*Aim of the exercise*
Everything in the listing below has to be repeated exactly, except the pictures.

*Provided data*
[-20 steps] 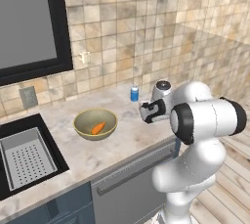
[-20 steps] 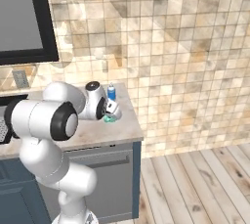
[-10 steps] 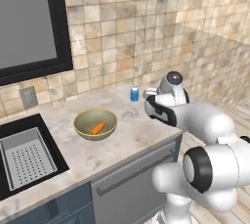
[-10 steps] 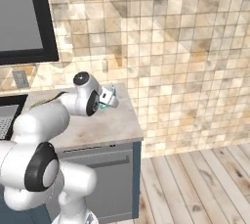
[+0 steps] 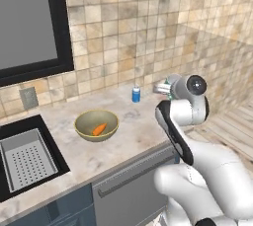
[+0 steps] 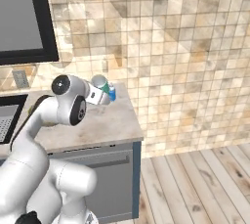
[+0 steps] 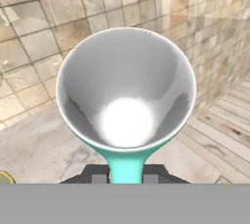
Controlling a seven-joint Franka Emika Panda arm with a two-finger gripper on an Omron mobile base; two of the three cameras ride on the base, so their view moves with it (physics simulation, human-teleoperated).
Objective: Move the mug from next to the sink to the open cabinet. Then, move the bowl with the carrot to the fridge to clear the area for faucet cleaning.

*Your response*
[-20 steps] 
[-20 steps] 
[-10 steps] 
[-10 steps] 
[+0 steps] 
[+0 steps] 
[+0 steps] 
Controlling a seven-joint Franka Emika Panda arm with a two-finger gripper on an Omron mobile base; two of the three cameras ride on the base, so their view moves with it (physics simulation, human-teleoperated).
Objective: Move the mug from next to the sink to the open cabinet. Then, move the bowl with the carrot to the fridge to clear the area for faucet cleaning.

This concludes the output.